── PROVIDED DATA ──
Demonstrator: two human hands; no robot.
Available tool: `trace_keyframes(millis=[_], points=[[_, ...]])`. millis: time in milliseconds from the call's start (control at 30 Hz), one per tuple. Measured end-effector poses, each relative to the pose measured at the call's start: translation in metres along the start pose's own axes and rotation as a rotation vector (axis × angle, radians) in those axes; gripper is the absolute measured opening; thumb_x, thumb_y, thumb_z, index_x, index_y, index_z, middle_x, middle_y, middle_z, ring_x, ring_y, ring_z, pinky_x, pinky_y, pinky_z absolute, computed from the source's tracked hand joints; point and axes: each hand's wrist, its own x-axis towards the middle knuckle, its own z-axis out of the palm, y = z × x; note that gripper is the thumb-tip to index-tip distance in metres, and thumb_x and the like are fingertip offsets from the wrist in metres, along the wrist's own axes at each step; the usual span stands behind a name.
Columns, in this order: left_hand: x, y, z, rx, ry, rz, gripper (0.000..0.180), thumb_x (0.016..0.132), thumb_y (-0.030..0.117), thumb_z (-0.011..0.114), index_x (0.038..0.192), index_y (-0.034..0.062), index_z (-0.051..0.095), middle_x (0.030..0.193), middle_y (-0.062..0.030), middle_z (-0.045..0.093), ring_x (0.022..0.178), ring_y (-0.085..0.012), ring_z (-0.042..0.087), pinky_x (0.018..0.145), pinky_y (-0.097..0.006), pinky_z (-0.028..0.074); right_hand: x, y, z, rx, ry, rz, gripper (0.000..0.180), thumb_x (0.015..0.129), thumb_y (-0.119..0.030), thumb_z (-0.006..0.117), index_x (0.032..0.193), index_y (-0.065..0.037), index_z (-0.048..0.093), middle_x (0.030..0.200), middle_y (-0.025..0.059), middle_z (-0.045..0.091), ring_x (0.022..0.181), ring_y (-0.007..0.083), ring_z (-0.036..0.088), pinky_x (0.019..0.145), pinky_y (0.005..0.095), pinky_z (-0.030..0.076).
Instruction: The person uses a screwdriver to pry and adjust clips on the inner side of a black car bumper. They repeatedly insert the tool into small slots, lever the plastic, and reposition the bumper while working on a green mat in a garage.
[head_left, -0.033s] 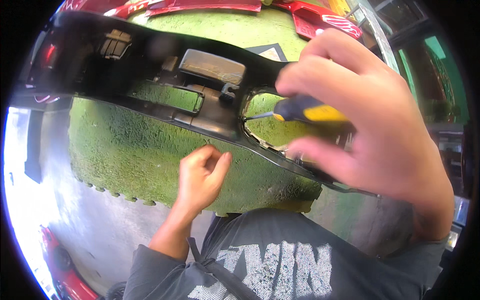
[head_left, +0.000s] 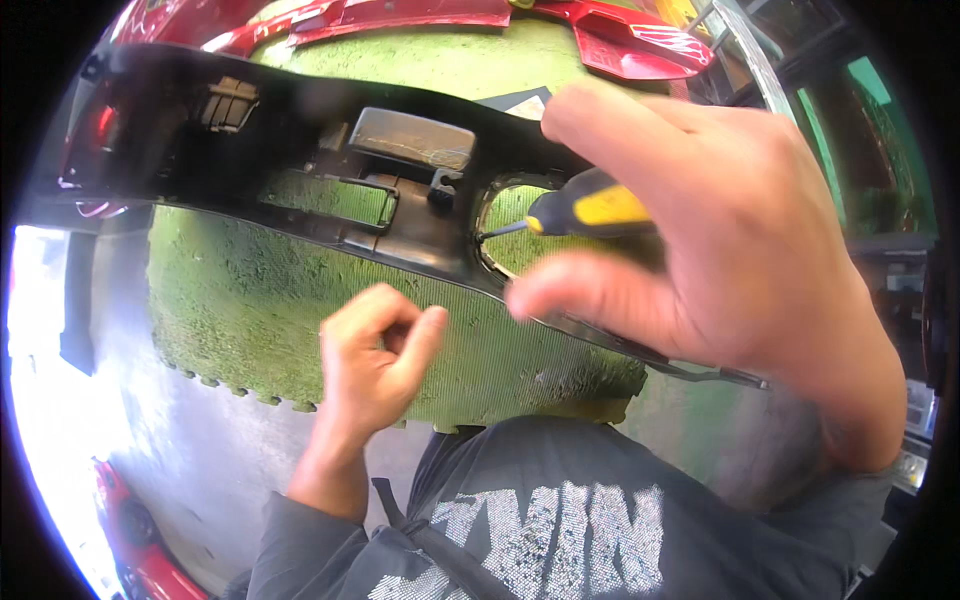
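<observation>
Head view: right hand [head_left: 715, 225] gripping a yellow-and-black screwdriver [head_left: 606, 206], left hand [head_left: 368, 352] curled closed.
Blade [head_left: 508, 230] at the left edge of an oval opening [head_left: 512, 207] in a long black plastic panel [head_left: 180, 135], right end partly hidden behind the right hand; green foam matting [head_left: 250, 285] beneath, visible through the openings; glossy red body panels [head_left: 640, 50] beyond.

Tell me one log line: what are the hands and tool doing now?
right hand: at screwdriver | tip: at black panel opening's rim | left hand: loosely curled
</observation>
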Motion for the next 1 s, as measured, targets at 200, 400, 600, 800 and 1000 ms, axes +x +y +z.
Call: trace_keyframes(millis=[200,400,600,800,1000], points=[[0.104,0.041,-0.003,0.572,-0.309,0.559,0.016,0.090,0.020,0.087,0.088,0.0081,0.076,0.080,-0.0095,0.074,0.077,-0.0333,0.073,0.071,-0.048,0.057,-0.029,0.008,0.004,0.007,0.149,-0.053,0.033,0.093,-0.016,0.082,0.123,-0.009,0.070,0.111,0.0112,0.073,0.099,0.0320,0.076,0.081,0.0459,0.058],[0.126,0.044,0.033,1.075,-0.559,0.633,0.014,0.087,0.027,0.081,0.092,0.0138,0.079,0.083,-0.0105,0.077,0.082,-0.0363,0.076,0.076,-0.052,0.058,-0.052,0.032,0.004,0.117,0.137,-0.281,0.017,0.088,-0.003,0.072,0.105,-0.004,0.074,0.114,0.0108,0.067,0.110,0.0327,0.070,0.088,0.0458,0.060],[0.128,0.047,0.048,1.008,-0.524,0.805,0.012,0.079,0.025,0.084,0.089,0.0182,0.080,0.109,-0.0040,0.074,0.128,-0.0276,0.061,0.110,-0.054,0.045,-0.063,0.049,0.001,-0.049,0.146,-0.477,0.015,0.093,-0.015,0.073,0.103,-0.006,0.079,0.111,0.0088,0.072,0.111,0.0315,0.074,0.094,0.0452,0.063],[0.151,0.008,0.051,1.051,-0.623,0.775,0.012,0.084,0.027,0.083,0.092,0.0173,0.084,0.114,-0.0028,0.071,0.127,-0.0287,0.062,0.127,-0.065,0.034,-0.079,0.057,-0.005,-0.118,0.109,-0.492,0.014,0.091,-0.015,0.073,0.101,-0.010,0.080,0.105,0.0058,0.071,0.111,0.0280,0.073,0.094,0.0408,0.064],[0.141,0.030,0.049,1.171,-0.733,0.809,0.012,0.091,0.027,0.080,0.093,0.0154,0.082,0.105,-0.0022,0.071,0.127,-0.0261,0.064,0.130,-0.065,0.033,-0.096,0.080,-0.031,-0.072,0.204,-0.401,0.015,0.082,-0.001,0.074,0.095,-0.007,0.080,0.119,0.0071,0.078,0.107,0.0279,0.074,0.091,0.0403,0.063]])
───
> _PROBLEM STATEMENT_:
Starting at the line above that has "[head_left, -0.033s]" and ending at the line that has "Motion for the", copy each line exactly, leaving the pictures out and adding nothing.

> _SOLUTION_:
[head_left, -0.033s] 
[head_left, +0.000s] 
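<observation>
Head view: right hand [head_left: 715, 225] gripping a yellow-and-black screwdriver [head_left: 606, 206], left hand [head_left: 368, 352] curled closed.
Blade [head_left: 508, 230] at the left edge of an oval opening [head_left: 512, 207] in a long black plastic panel [head_left: 180, 135], right end partly hidden behind the right hand; green foam matting [head_left: 250, 285] beneath, visible through the openings; glossy red body panels [head_left: 640, 50] beyond.

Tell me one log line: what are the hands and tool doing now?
right hand: at screwdriver | tip: at black panel opening's rim | left hand: loosely curled
</observation>
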Motion for the next 1 s, as measured, targets at 200, 400, 600, 800 and 1000 ms, axes +x +y +z.

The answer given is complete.